In a recent Healthy Garden article, Paula Gross mentions research indicating that mulches of oak leaves and pine needles do not acidify the soil. In view of the tendencies of woodlands in my area to have a pH of 5 to 6, whereas lawns and fields (admittedly many of which have been limed) tend to be around 6.8, I would be interested in the specifics of the research.
—Will Ferrell, Kernersville, North Carolina
Paula Gross responds: In digging deeper for this article, I was reminded that soil pH is very stable and that it takes a lot to change it. When we want to change soil pH in either direction, we turn to inorganic materials—limestone to increase pH, and sulfur to lower it—because organic materials simply won’t have a strong enough effect in our lifetimes.

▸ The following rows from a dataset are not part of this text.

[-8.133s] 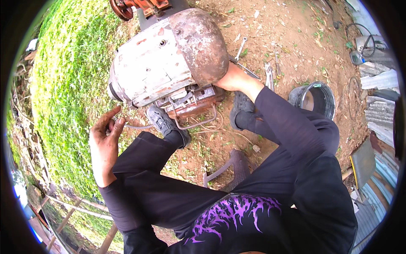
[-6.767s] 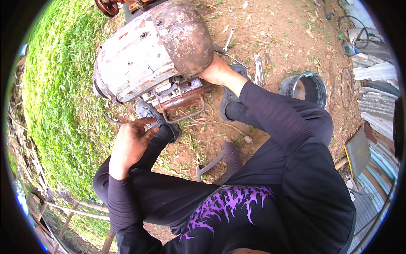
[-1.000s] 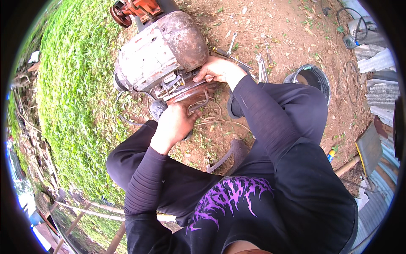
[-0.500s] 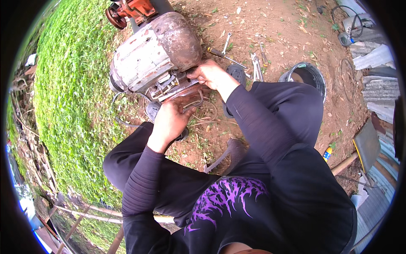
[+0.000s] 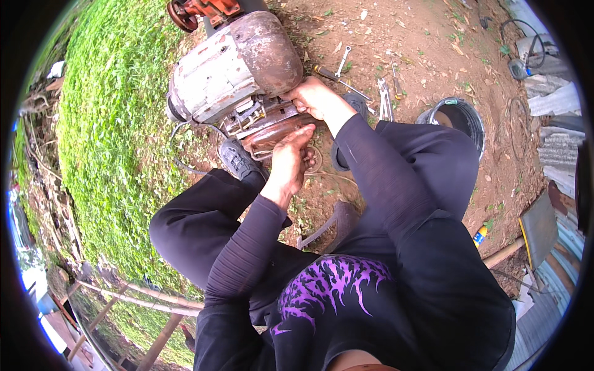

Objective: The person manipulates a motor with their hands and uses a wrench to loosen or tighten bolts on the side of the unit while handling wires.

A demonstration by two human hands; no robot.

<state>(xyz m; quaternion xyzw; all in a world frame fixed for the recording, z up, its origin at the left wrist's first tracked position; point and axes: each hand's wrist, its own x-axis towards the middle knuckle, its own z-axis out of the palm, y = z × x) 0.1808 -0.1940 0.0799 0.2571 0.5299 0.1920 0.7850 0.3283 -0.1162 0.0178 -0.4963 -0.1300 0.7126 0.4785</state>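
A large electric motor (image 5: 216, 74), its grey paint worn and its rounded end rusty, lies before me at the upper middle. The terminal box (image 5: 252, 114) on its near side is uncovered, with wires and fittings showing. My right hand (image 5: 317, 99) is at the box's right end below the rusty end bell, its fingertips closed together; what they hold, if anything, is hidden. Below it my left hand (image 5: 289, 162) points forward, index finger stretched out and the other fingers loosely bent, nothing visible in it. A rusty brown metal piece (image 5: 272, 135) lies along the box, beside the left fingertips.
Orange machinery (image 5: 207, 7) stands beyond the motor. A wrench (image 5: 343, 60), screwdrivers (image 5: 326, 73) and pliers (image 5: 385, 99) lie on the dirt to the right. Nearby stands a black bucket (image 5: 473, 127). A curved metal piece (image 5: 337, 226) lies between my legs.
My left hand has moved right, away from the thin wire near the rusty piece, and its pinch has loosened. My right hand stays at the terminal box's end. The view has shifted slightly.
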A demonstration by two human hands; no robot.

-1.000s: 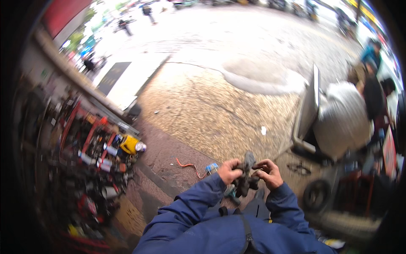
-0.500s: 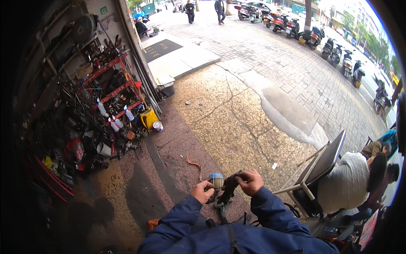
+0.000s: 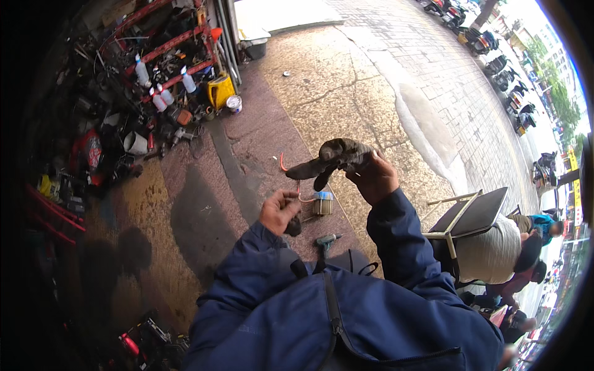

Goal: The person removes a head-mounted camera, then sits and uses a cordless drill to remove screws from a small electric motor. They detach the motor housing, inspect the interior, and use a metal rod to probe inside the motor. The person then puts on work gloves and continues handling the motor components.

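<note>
My right hand (image 3: pixel 375 177) grips a dark, grimy work glove (image 3: pixel 339 154), raised in front of me with its fingers pointing left. Lower and to the left, my left hand (image 3: pixel 279 211) is closed, fingers curled in. A small dark lump (image 3: pixel 293 227) shows just under those fingers; I cannot make out its kind. On the ground between the hands stands a squat cylindrical part (image 3: pixel 322 206) with a brownish side and a blue top. A thin red cord (image 3: pixel 299 190) runs beside it. Nearer my body lies a teal-handled tool (image 3: pixel 324 242).
At left, a red rack (image 3: pixel 164 49) stands over a clutter of parts, bottles and a yellow jug (image 3: pixel 220 90). A small white tub (image 3: pixel 234 104) sits beside it. On the right are a folding chair (image 3: pixel 465 216) and seated people. Parked scooters (image 3: pixel 479 42) line the pavement.
My view has tipped downward. The right hand has lifted the dark glove up and away from the cylindrical part, and the left hand has drawn away from that part.
</note>
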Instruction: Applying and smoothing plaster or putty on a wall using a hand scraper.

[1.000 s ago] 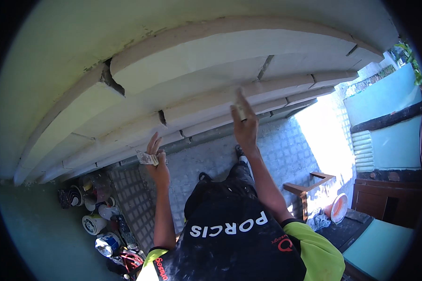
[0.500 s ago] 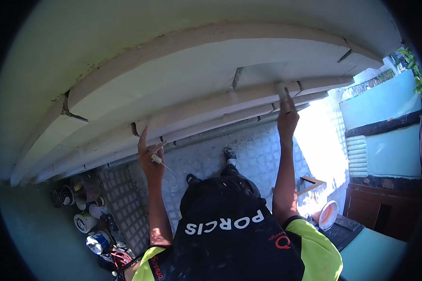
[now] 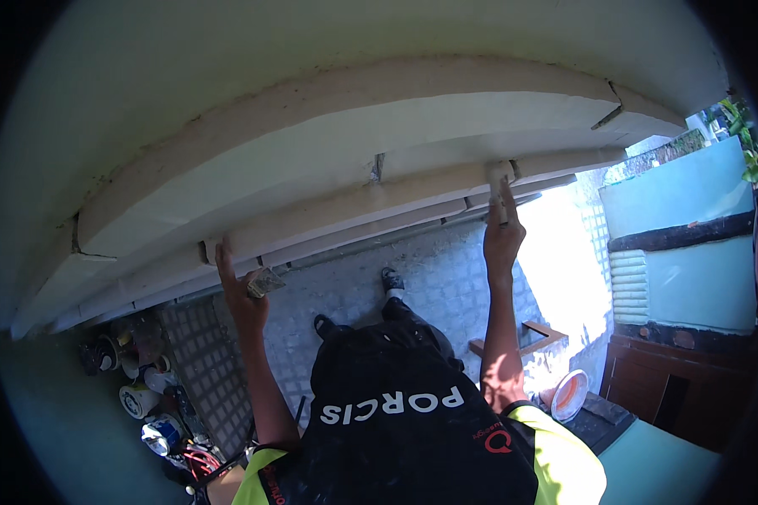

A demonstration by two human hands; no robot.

I think it is much more likely that the pH difference Mr. Ferrell observes is due to the liming of turf, as he suspects. North Carolina’s Piedmont soils tend to run acidic, but of course it all depends on the exact soil he is testing. Pockets of more and less acidic soils certainly exist.
The effect of oak leaves on soil pH has been studied extensively. A paper published by Nikolai, Rieke, and McVay of Michigan State University documented no change in soil pH after six years of mulching oak leaves into established turf grass. Abigail A. Maynard’s research at the Connecticut Agricultural Experiment Station also documented no difference in soil pH when uncomposted leaves were added to vegetable plots. (Editor’s note: You can find summaries of these studies online by searching for the authors’ names along with the keywords “leaves” and “soil pH.”)
Hard research on pine needles and soil pH is lacking, yet all university extension services I researched dispute the claim that pine needles acidify soil.
If Mr. Ferrell wants to try an experiment of his own over five to 10 years with pine needles, I can tell you he’d have an interested audience online!